▶ WORK REQUIRED: In the entries below, find each line where the word "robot" appears and give only the total count of such lines.

_ _ _ _ _

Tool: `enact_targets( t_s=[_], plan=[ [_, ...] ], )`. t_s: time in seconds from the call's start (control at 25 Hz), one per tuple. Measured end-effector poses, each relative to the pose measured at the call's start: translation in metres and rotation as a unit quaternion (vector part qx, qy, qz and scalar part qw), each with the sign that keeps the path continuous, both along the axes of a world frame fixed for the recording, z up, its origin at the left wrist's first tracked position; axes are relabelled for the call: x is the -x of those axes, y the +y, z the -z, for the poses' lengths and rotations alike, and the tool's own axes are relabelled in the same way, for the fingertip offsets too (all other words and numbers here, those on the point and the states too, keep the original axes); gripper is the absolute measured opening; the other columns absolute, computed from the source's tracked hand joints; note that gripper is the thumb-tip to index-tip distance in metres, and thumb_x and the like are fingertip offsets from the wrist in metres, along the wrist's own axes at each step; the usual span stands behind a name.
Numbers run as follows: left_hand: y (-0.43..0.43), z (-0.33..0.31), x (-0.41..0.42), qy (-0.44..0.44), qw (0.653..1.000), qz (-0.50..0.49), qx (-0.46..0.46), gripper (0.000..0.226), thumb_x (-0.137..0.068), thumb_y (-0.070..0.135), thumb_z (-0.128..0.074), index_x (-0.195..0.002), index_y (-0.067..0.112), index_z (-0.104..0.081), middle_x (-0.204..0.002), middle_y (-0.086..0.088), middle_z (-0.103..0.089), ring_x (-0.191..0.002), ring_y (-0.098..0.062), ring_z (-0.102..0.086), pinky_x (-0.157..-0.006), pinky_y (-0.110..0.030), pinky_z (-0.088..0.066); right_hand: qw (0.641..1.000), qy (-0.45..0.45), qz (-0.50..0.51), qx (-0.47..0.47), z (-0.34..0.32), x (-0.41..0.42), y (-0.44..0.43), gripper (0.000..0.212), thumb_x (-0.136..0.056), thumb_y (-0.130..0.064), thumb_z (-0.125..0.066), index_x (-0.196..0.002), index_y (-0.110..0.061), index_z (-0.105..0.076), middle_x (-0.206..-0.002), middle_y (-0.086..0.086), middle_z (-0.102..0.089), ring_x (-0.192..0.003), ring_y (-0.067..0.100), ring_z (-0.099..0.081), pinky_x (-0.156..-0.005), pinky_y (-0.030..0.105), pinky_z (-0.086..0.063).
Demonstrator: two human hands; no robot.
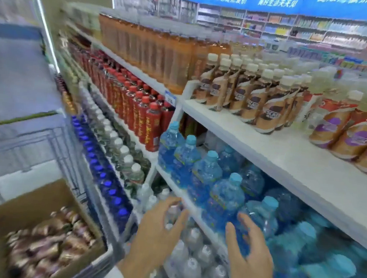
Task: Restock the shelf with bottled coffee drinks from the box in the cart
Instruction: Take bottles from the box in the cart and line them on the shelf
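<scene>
**Hands.** Left hand point(159, 232) and right hand point(249, 262), lower centre of the frame. Both have fingers spread and loosely bent and hold nothing. They hover in front of the clear bottles point(196, 262) and blue water bottles point(208, 174), and contact with these cannot be confirmed.

**Stock source.** Cardboard box point(35, 194), lower left corner, inside the wire cart point(33, 148). The boxed coffee bottles point(49, 242) fill it as a brown and gold mass.

**Destination.** White shelf board point(266, 150), centre right, with bare board showing along its front edge. The shelved coffee bottles point(248, 98) stand upright in rows toward the back, white caps up.

**Key relation.** The box lies left of and slightly below the left hand, which is clearly the nearer one. The right hand sits further right, under the shelf. The likely next move is a leftward reach into the box.

**Hard to read.**
- The box contents are smeared by motion, so the long axis of individual bottles cannot be told, nor whether they stand or lie.
- The box's lower edge is cut off by the frame.
- The right side of the shelf blurs out.
</scene>
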State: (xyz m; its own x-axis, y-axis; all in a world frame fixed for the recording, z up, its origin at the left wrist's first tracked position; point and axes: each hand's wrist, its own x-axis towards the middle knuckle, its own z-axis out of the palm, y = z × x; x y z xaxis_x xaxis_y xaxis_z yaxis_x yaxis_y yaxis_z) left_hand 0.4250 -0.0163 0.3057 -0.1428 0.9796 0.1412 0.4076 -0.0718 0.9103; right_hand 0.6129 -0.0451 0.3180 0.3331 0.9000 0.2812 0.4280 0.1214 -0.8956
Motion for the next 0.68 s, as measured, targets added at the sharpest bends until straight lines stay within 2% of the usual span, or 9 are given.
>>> enact_targets(
  t_s=[0.12, 0.24, 0.28, 0.36, 0.4, 0.44, 0.52, 0.6, 0.68],
  plan=[
    [-0.026, 0.037, 0.064, 0.007, 0.995, -0.06, 0.08, 0.033, -0.093, 0.052, -0.063, -0.124, 0.041, -0.061, -0.12, 0.027, -0.063, -0.112, 0.006, -0.058, -0.097, -0.021, -0.046, 0.994, -0.024, -0.081, 0.073, 0.044, 0.053, 0.005, 0.036, -0.086, -0.055, -0.06, -0.119, -0.04, -0.062, -0.12, -0.011, -0.066, -0.111, 0.007, -0.061, -0.099, 0.028, -0.049],
    [-0.054, 0.076, 0.136, -0.029, 0.979, -0.125, 0.16, 0.015, -0.092, 0.047, -0.068, -0.106, 0.045, -0.063, -0.11, 0.024, -0.068, -0.105, 0.004, -0.063, -0.093, -0.021, -0.05, 0.982, -0.028, -0.117, 0.143, 0.089, 0.111, 0.011, 0.032, -0.085, -0.053, -0.068, -0.113, -0.038, -0.066, -0.117, -0.005, -0.068, -0.108, 0.021, -0.065, -0.098, 0.041, -0.05],
    [-0.064, 0.089, 0.158, -0.045, 0.969, -0.154, 0.185, 0.013, -0.091, 0.043, -0.071, -0.101, 0.045, -0.064, -0.106, 0.021, -0.07, -0.103, 0.002, -0.065, -0.093, -0.023, -0.052, 0.973, -0.031, -0.151, 0.171, 0.102, 0.131, 0.012, 0.03, -0.084, -0.048, -0.072, -0.112, -0.042, -0.062, -0.117, -0.007, -0.067, -0.109, 0.019, -0.064, -0.098, 0.033, -0.049],
    [-0.078, 0.118, 0.204, -0.055, 0.947, -0.206, 0.239, 0.019, -0.088, 0.048, -0.071, -0.105, 0.04, -0.066, -0.107, 0.017, -0.071, -0.104, -0.003, -0.066, -0.094, -0.029, -0.053, 0.956, -0.044, -0.194, 0.213, 0.12, 0.17, 0.017, 0.035, -0.084, -0.035, -0.077, -0.11, -0.049, -0.058, -0.121, -0.007, -0.066, -0.108, 0.009, -0.061, -0.09, 0.007, -0.041],
    [-0.083, 0.131, 0.225, -0.05, 0.938, -0.222, 0.261, 0.029, -0.088, 0.054, -0.069, -0.111, 0.037, -0.066, -0.111, 0.015, -0.071, -0.105, -0.005, -0.066, -0.094, -0.029, -0.052, 0.951, -0.051, -0.192, 0.236, 0.131, 0.188, 0.02, 0.036, -0.081, -0.037, -0.078, -0.11, -0.048, -0.059, -0.122, -0.006, -0.067, -0.107, 0.007, -0.061, -0.086, 0.0, -0.038],
    [-0.086, 0.142, 0.245, -0.056, 0.927, -0.236, 0.284, 0.034, -0.089, 0.055, -0.066, -0.115, 0.034, -0.065, -0.113, 0.014, -0.069, -0.105, -0.005, -0.065, -0.092, -0.027, -0.051, 0.942, -0.057, -0.207, 0.26, 0.136, 0.206, 0.022, 0.038, -0.078, -0.049, -0.076, -0.113, -0.045, -0.06, -0.123, -0.008, -0.066, -0.109, 0.007, -0.06, -0.087, -0.002, -0.037],
    [-0.088, 0.164, 0.285, -0.072, 0.909, -0.261, 0.318, 0.033, -0.092, 0.052, -0.065, -0.117, 0.032, -0.061, -0.113, 0.012, -0.067, -0.102, -0.006, -0.064, -0.087, -0.024, -0.05, 0.925, -0.092, -0.235, 0.285, 0.148, 0.243, 0.028, 0.048, -0.074, -0.066, -0.065, -0.117, -0.044, -0.06, -0.12, -0.011, -0.066, -0.115, 0.012, -0.061, -0.095, 0.012, -0.043],
    [-0.084, 0.189, 0.324, -0.076, 0.893, -0.275, 0.348, 0.036, -0.092, 0.056, -0.063, -0.118, 0.03, -0.062, -0.113, 0.011, -0.067, -0.104, -0.011, -0.064, -0.09, -0.031, -0.053, 0.913, -0.081, -0.249, 0.313, 0.158, 0.284, 0.039, 0.034, -0.085, -0.05, -0.071, -0.116, -0.04, -0.062, -0.117, -0.011, -0.067, -0.117, 0.015, -0.062, -0.099, 0.028, -0.045],
    [-0.075, 0.214, 0.355, -0.076, 0.878, -0.281, 0.381, 0.045, -0.092, 0.058, -0.061, -0.124, 0.027, -0.063, -0.119, 0.007, -0.068, -0.109, -0.017, -0.064, -0.094, -0.036, -0.053, 0.888, -0.078, -0.275, 0.359, 0.161, 0.323, 0.05, 0.03, -0.092, -0.038, -0.067, -0.121, -0.039, -0.059, -0.122, -0.012, -0.062, -0.121, 0.012, -0.056, -0.103, 0.032, -0.042]
  ],
)
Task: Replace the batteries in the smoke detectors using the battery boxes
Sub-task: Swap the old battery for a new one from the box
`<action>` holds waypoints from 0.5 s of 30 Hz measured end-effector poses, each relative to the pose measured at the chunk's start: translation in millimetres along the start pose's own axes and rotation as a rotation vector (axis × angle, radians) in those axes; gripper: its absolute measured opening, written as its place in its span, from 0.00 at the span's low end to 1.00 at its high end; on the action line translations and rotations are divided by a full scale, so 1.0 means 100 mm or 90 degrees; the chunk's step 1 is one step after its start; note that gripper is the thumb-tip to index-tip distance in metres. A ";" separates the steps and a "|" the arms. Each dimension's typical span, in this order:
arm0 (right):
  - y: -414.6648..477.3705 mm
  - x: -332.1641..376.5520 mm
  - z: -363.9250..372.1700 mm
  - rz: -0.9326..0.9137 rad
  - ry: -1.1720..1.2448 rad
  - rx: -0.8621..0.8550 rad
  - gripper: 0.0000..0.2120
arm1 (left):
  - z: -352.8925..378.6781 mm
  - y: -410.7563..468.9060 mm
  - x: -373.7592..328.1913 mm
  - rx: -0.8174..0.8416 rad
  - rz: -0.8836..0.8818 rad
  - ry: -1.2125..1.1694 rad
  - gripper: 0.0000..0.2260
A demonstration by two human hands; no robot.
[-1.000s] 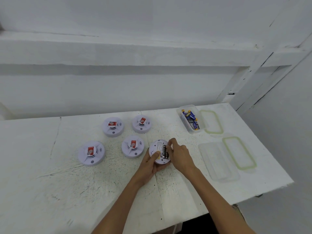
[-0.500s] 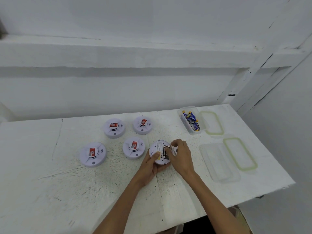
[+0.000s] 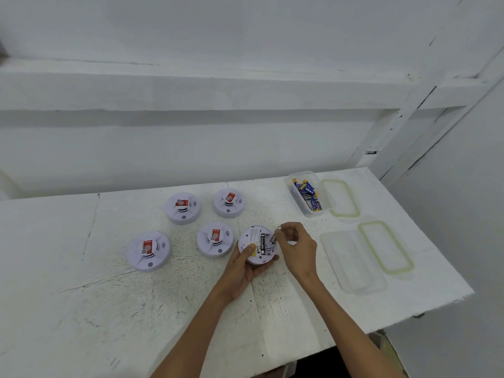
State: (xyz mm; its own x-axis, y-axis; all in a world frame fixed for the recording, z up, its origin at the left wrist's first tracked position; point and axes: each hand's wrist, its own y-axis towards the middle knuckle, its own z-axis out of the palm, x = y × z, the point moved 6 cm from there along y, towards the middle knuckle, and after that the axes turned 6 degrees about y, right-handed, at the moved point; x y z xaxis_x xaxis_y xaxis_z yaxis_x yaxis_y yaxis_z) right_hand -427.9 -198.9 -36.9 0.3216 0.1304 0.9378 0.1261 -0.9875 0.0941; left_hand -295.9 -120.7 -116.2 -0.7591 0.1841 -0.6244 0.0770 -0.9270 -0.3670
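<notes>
My left hand (image 3: 245,264) grips a white smoke detector (image 3: 256,241) turned back side up, its battery slot open with one dark battery lying in it. My right hand (image 3: 296,246) pinches a battery (image 3: 274,236) by its top end, tilted just above the slot's right side. A clear box with blue batteries (image 3: 306,195) stands at the back right. A second clear box (image 3: 351,261), holding nothing visible, lies at the right.
Several more white smoke detectors with red labels lie face up: (image 3: 182,207), (image 3: 229,201), (image 3: 215,238), (image 3: 148,251). Two green-rimmed lids (image 3: 341,197), (image 3: 384,246) lie beside the boxes. The white table (image 3: 81,296) ends close on the right and front.
My right hand has lifted a battery up out of the detector's slot and drawn back a little to the right. The left hand keeps holding the detector.
</notes>
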 end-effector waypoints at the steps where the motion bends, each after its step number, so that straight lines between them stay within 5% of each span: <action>1: 0.01 -0.01 -0.03 0.001 0.010 -0.011 0.05 | -0.01 0.01 0.01 -0.005 -0.003 -0.003 0.19; 5: 0.08 -0.11 -0.14 0.022 0.026 -0.037 0.04 | -0.06 0.03 0.02 -0.019 -0.005 -0.017 0.21; 15: 0.34 -0.48 -0.37 0.017 -0.227 -0.050 0.09 | -0.05 0.02 0.02 -0.018 -0.023 -0.055 0.21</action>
State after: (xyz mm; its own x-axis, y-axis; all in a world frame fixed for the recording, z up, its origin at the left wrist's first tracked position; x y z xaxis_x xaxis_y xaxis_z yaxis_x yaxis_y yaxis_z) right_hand -473.3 -242.4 -66.3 0.6328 0.1136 0.7659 0.0450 -0.9929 0.1101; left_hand -294.1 -120.9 -121.5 -0.8143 0.1867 -0.5496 0.0667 -0.9105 -0.4082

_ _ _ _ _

▶ ANSWER AREA: 2